Bangladesh’s digital transformation is a surprising event for many developed countries, including our neighboring countries, said Posts and Telecommunications Minister Mostafa Jabbar. He said that the basis for this was to get zero duty facility on computer import approved by Prime Minister Sheikh Hasina, to break the monopoly business of mobile phones and to implement one country one rate internet in the country.
This comment by Mustafa Jabbar was made at a discussion meeting titled ‘Digital Revolution and Bangladesh’ at ICT Pioneer Club at a restaurant in Gulshan on Monday night. At the meeting, Abdullah H. Kafi’s book Aborto Analog theke Digital Bangladesh O Amra (Aborto- from Analog to Digital Bangladesh and We) was unwrapped. keeping this book at the center of the discussion, the words of the people behind becoming digital Bangladesh in the power of information technology came again and again in the talks of the speakers.
SM Kamal, Founder President of Bangladesh Computer Society; A Touhid, Founder President of BASIS; Mozammel Babu, President of Editors Guild; Shyam Sundar Sikder, Chairman of BTRC; Dr. Shahjahan Mahmud, Chairman of Bangladesh Satellite Company Limited; Aftab Ul Islam, one of the Founder EC Members of BCS; Safkat Haider, Chairman, Syproco Computers Limited; Education and Development (BIRD) CEO Aki-Rabbani and BASIS former Senior Vice President Farhana A Rahman were present in the event.
Speaking as the chief guest on the occasion, the Telecom Minister said, “We, the people of this industry, have been able to prove that the IT industry as a computer industry can play a role in the transformation of a country. Today, starting with 15 members, there are two thousand members of BASIS, two and a half thousand members of BCS, two thousand members of ISPAB and two thousand 20 members of BACCO are working actively. Despite starting as a technologically backward nation, it is the non-computer people, who made it happen. And behind it, the whole nation, including our industry, should be grateful to the Prime Minister.”
Mostafa Jabbar said that the country will be connected to 100% high speed internet by next year. “I hope to be able to extend connectivity to the remaining 90 unions by 2023. BTRC’s SOF-funded 617 unions will also come under broadband internet coverage this year. In other words, by 2023, the country will be 100% connected to high speed internet”, he assured.

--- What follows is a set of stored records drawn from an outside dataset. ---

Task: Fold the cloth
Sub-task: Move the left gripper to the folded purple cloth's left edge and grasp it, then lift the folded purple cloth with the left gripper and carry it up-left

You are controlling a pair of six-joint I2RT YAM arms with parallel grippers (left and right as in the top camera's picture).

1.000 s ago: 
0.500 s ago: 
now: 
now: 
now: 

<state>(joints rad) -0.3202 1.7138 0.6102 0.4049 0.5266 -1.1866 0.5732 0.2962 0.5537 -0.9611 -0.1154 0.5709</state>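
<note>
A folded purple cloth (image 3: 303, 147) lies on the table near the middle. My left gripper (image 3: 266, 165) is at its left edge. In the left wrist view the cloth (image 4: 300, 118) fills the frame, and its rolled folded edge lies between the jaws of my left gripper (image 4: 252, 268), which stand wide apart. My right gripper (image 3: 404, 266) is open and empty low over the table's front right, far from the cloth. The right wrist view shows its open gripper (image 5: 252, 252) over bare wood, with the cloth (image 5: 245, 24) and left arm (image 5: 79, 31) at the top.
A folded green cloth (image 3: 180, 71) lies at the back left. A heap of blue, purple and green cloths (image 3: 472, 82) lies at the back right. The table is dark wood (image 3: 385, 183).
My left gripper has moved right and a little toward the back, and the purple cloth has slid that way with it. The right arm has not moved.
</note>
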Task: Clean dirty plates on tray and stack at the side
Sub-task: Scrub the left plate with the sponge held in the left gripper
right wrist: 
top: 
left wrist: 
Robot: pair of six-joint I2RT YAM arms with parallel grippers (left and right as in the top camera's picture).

Praising BTRC Director General Nasim Parvez for implementing One Country One Rate on Broadband Internet, the Minister said, “In 2008, the price per Mbps Internet was Tk. 27,000. And if the rate that Nasim Parvez has given in one country goes to 20 Mbps package, then the price falls to only 60 Taka. It was beyond my imagination. I never imagined that this would happen.”
In his speech, he expressed his desire to write a book on bureaucratic misdeeds after becoming a minister. However, in the last four years, the Bijoy Bangla creator has said that he has done the work to overcome that situation so far.
However, praising BTRC chairman Shyam Sundar Sikder, Mostafa Jabbar said, “The gentleman whose 50 books have been published cannot be a conventional bureaucrat. He, who writes poetry cannot be such a conventional man. Bureaucracy cannot find a place for him. Because bureaucracy has no place in the qualities needed to write poetry. ”
Regarding the author of the book, the minister said that it was not really expected that Abdullah H. Kafi, whom we sent to represent Bangladesh in the international arena, would again write the story of the digital age in Bengali from analog. So we are all grateful and thankful that Kafi has made a good start, on the basis of which someone will try to write a better history of information technology in Bangladesh. I also am being motivated, he added.
BDO SN General Secretary Munir Hasan, ISPAB President Imdadul Haque, Digital Device Manufacturers and Exporters Association (DDMEA) President Mahbub Zaman, BASIS former President Shamim Ahsan, Prothom Alo’s Feature Editor Pallab Mohaimen, BIGF Chairman Mojahedul Islam Dheu, General Secretary Hasan Zakir and others were also present in the program.
Abdullah H. Kafi, the author of the book, who started his career as a computer instructor in 1980, commented that a handful of people laid the foundation for the development of the country’s information technology industry by overcoming numerous obstacles. Noting that Prime Minister Sheikh Hasina has taken the country’s digital technology sector to an extraordinary height, she said, “When we were young, we could not have imagined that today’s Bangladesh would reach this place in the digital technology sector.” He said that he has brought the heroes of digital technology development in the book.
Speakers said that computers came to Dhaka in 1964 but it is safe to say that computers were not in use till 80s. The author elaborated this situation, which will serve as a source of inspiration for the new generation.